Approximate nearest neighbour search using HSNW

Why K-Nearest Neigbours sucks?

K-Nearest Neigbours(KNN) struggles with scalability. It performs effectively when dealing with small datasets and lower dimensional vectors. However, when it comes to large datasets, a more efficient method for managing data and searching is required. :roll_eyes:

Recently, the use of Approximate Nearest Neighbors algorithms has become increasingly important in various vector databases such as Pinecone and weaviate. These databases are utilized for Retrieval-Augmented Generation (RAGs), which involves high-dimensional vector search with millions of records. :robot:

In this post, we’re going to take a look at how to use approximate nearest neighbor search with a graph-based approach. But before we dive into the details, let’s first discuss some key properties of graphs that are super helpful in building this kind of algorithm. :dizzy:

Properties of a graph

The clustering coefficient

It measures how likely the two nodes connected are part of a larger group in the graph. The cluster coefficient measures the density of connections among nodes in a network, indicating how close its neighbors are to being a complete network themselves. A higher cluster coefficient suggests that nodes tend to form clusters. It can be defined as follows:

Let’s compute the clustering coefficient of the red node on the graph given.
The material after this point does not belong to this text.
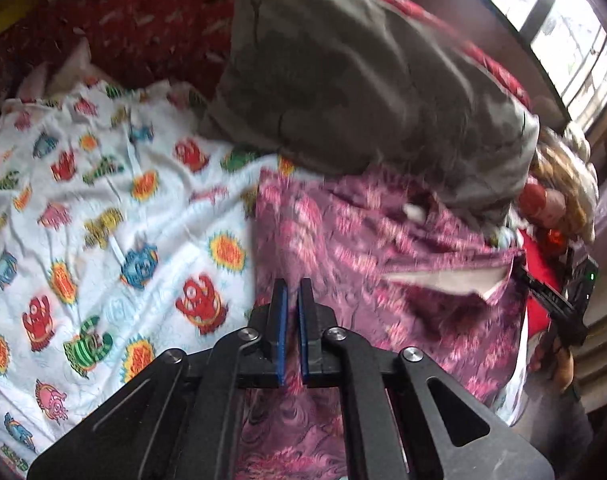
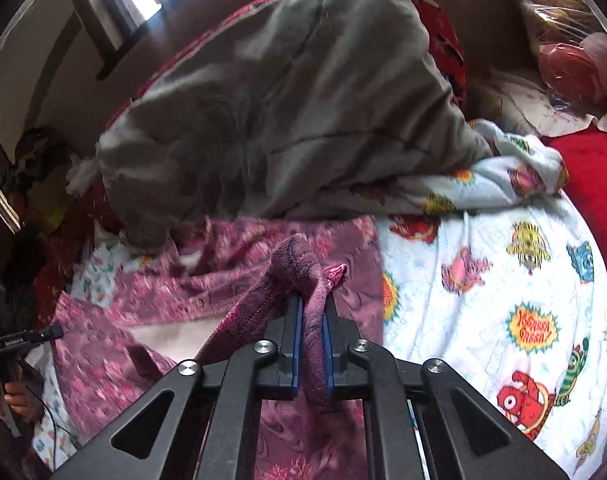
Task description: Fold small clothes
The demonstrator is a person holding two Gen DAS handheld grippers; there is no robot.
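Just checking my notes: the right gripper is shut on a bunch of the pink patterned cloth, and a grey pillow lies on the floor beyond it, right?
Not quite. The right wrist view shows the grey pillow lying on the bed, partly on the cartoon-print sheet. The right gripper is indeed shut on the pink patterned cloth.

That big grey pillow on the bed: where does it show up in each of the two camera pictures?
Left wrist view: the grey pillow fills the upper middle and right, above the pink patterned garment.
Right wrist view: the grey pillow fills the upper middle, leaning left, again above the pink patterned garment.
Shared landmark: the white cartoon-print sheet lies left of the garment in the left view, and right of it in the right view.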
C(red) = (2 * 1) / ( 4 * 3 ) = 1/6

The graph diameter

It is the shortest distance between the two furthermost nodes in the graph. Ideally, for efficient traversal of nodes, it is recommended that graphs have as small a diameter as possible.
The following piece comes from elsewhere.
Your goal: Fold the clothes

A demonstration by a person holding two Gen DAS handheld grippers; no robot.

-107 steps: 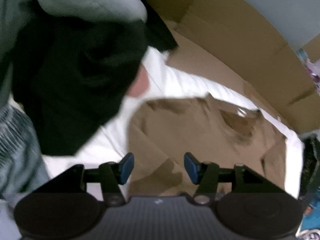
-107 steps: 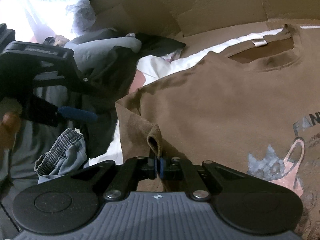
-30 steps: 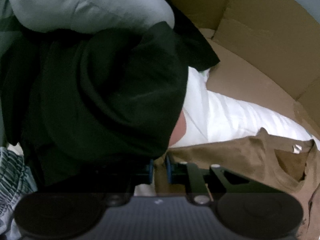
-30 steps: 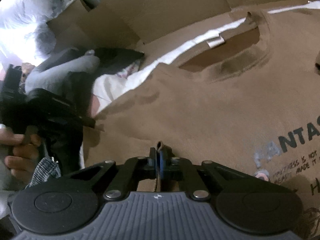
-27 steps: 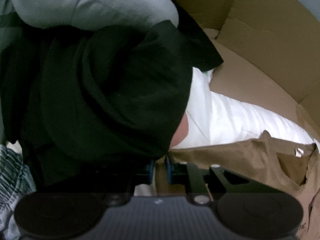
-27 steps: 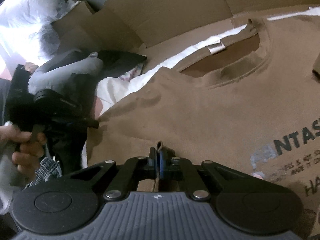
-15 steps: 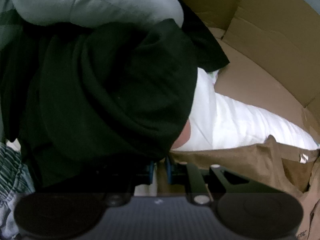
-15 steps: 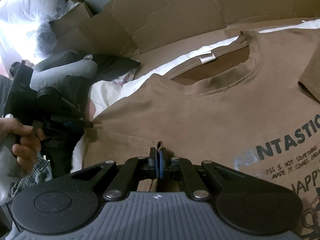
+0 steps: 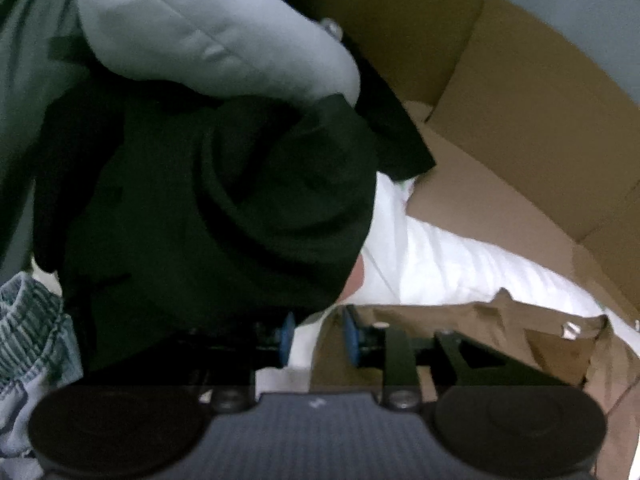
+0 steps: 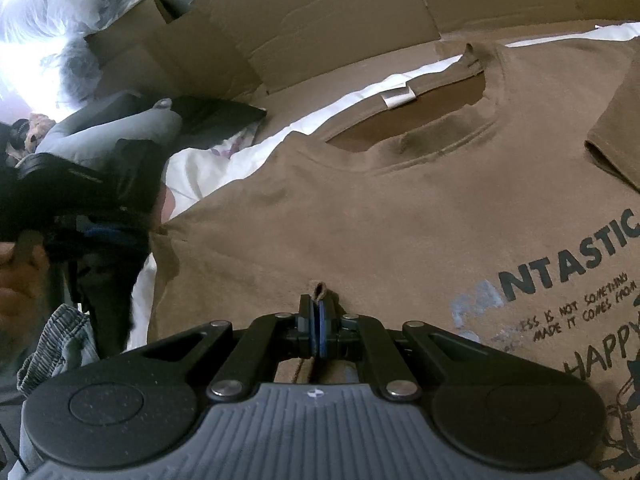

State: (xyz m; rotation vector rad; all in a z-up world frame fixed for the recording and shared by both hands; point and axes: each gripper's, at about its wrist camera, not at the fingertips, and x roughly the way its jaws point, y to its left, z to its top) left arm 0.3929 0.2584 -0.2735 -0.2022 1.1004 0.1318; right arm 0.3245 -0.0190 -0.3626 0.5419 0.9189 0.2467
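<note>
A brown printed T-shirt (image 10: pixel 400 208) lies face up on a white sheet, collar at the far side. My right gripper (image 10: pixel 319 320) is shut on a small pinched fold of its chest cloth. In the left wrist view the shirt (image 9: pixel 460 328) shows its shoulder edge. My left gripper (image 9: pixel 319 338) has its jaws opening there. The shirt's corner lies in the gap beside the right blue pad (image 9: pixel 352 338), and the left pad stands off it. From the right wrist view, the left gripper (image 10: pixel 104 234) sits at the shirt's left corner, carried by a hand (image 10: pixel 16 280).
A heap of dark clothes (image 9: pixel 220 208) under a pale grey padded piece (image 9: pixel 208 40) crowds the left side. Striped grey cloth (image 9: pixel 28 332) lies at the near left. Flattened cardboard (image 9: pixel 520 120) lines the far side beyond the white sheet (image 9: pixel 440 264).
The left jaws, nearly shut on the shirt's corner before, have parted and the gripper has lifted slightly. The right gripper keeps its pinch, and the shirt lies flatter and more spread.
</note>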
For the figure above, the graph diameter is 6.

What about the cluster-coefficient? C(2) = (2 * 2) / ( 4 * 3 ) = 1/3

Is it possible to reduce the total diameter of this graph? Absolutely. By introducing an additional edge, as illustrated, we achieve a diameter of 5.

However, how does it affect the cluster co-efficient of the node(2)?
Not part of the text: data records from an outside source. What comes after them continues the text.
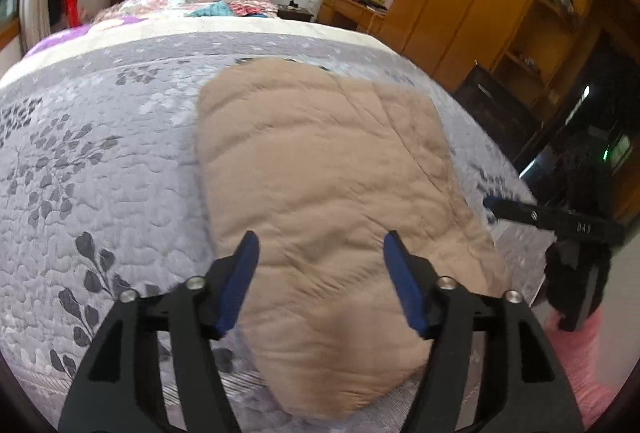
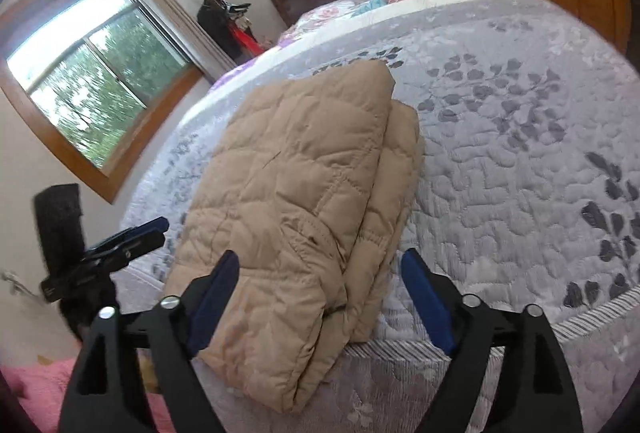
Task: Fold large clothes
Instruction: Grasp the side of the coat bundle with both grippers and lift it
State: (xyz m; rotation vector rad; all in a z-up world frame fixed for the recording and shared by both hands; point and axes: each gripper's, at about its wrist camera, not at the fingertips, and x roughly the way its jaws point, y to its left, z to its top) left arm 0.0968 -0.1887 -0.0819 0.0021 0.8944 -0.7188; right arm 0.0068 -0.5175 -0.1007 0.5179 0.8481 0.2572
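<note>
- Beige quilted jacket (image 1: 320, 173) lies folded into a thick stack near the foot edge of the bed (image 1: 100, 153); its near end hangs slightly over that edge.
- Right wrist view shows at least two folded layers, the top one offset from the lower one along the right side.
- Left gripper (image 1: 320, 253): fingers (image 1: 240, 281) spread, nothing pinched, above the jacket's near end, pads clear of the fabric.
- Right gripper (image 2: 316, 273): fingers (image 2: 428, 301) spread wide, nothing between the pads, straddling the jacket's near corner from above.
- Each gripper shows at the edge of the other's view, beside the stack.
- Bed cover is grey-lilac with a dark leaf print; pink cloth (image 2: 36, 385) sits low by the bed edge.
</note>
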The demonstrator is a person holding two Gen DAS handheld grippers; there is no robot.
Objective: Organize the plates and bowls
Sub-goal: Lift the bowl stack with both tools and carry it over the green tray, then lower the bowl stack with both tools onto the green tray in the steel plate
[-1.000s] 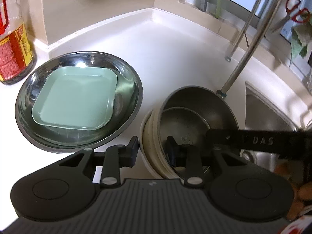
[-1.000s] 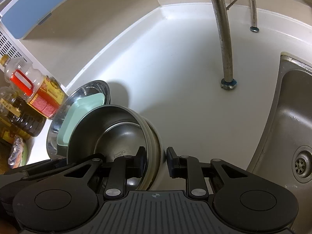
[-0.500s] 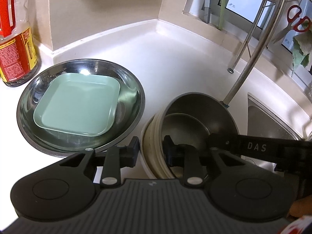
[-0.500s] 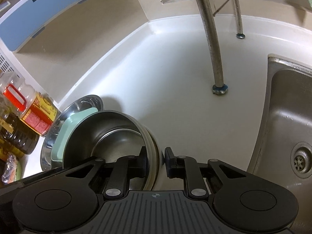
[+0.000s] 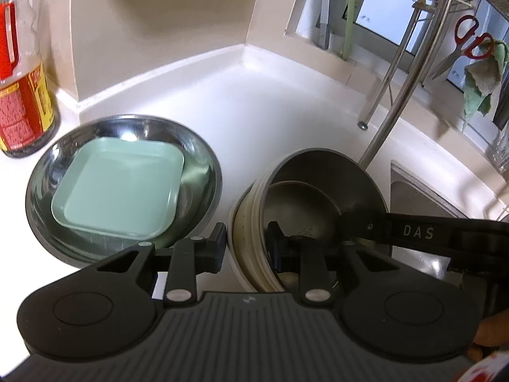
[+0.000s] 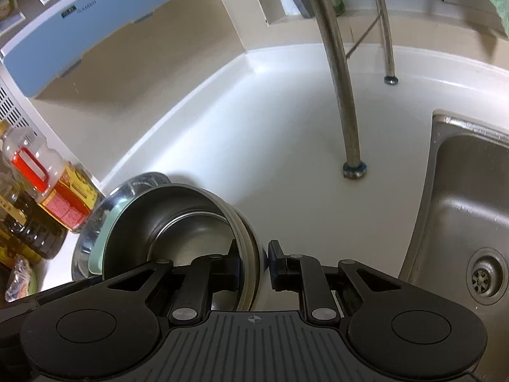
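Left gripper (image 5: pixel 247 245) and right gripper (image 6: pixel 253 265) jaws just closed onto bowl stack (image 5: pixel 251 232) rims, bases hidden

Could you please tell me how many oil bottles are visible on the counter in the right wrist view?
2. A clear oil bottle with a red handle and yellow label stands by the wall at left; a darker oil bottle stands just in front of it. Others may be hidden beyond the frame edge.

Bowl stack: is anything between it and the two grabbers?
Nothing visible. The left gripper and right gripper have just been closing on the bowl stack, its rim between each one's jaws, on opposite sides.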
C(2) = ( 2 * 2 ) / ( 5 * 4 ) = 1/5

Hmm… adding an extra edge indeed decreases the overall diameter, but it also diminishes the clustering coefficients. We aim for graphs with high clustering coefficients and low diameters to efficiently run computational algorithms. However, as we’ve observed, achieving this balance can be quite challenging. :thinking:

Here’s the next query: Is it possible to adjust edges to maintain the clustering coefficient while diminishing the overall diameter? Enter the Navigable Small World algorithm. And fear not, the algorithm is simpler than you might imagine! :wink:

Building a Navigable Small World involves removal and addition of edges strategically to the graph, ensuring the clustering coefficient remains intact while reducing the overall diameter. The idea comes from a concept called the “six degrees of separation”, that anyone in the world can be connected to anyone else through a chain of six or fewer people they know. This concept is used to find short paths between any two people or things in a network, like your social media friends or websites on the internet. It’s a pretty cool idea that’s used in a lot of different ways. :family_man_woman_girl_boy:

How can we construct a navigable small world?

Within the graph, we traverse each edge. With a probability ( P ), we introduce a random edge between any two nodes within the graph while removing the existing edge. Subsequently, we plot the diameter and cluster coefficient across various ( P ) values. Our selection criteria focus on worlds with small diameters and high cluster coefficients. It’s quite straightforward, isn’t it?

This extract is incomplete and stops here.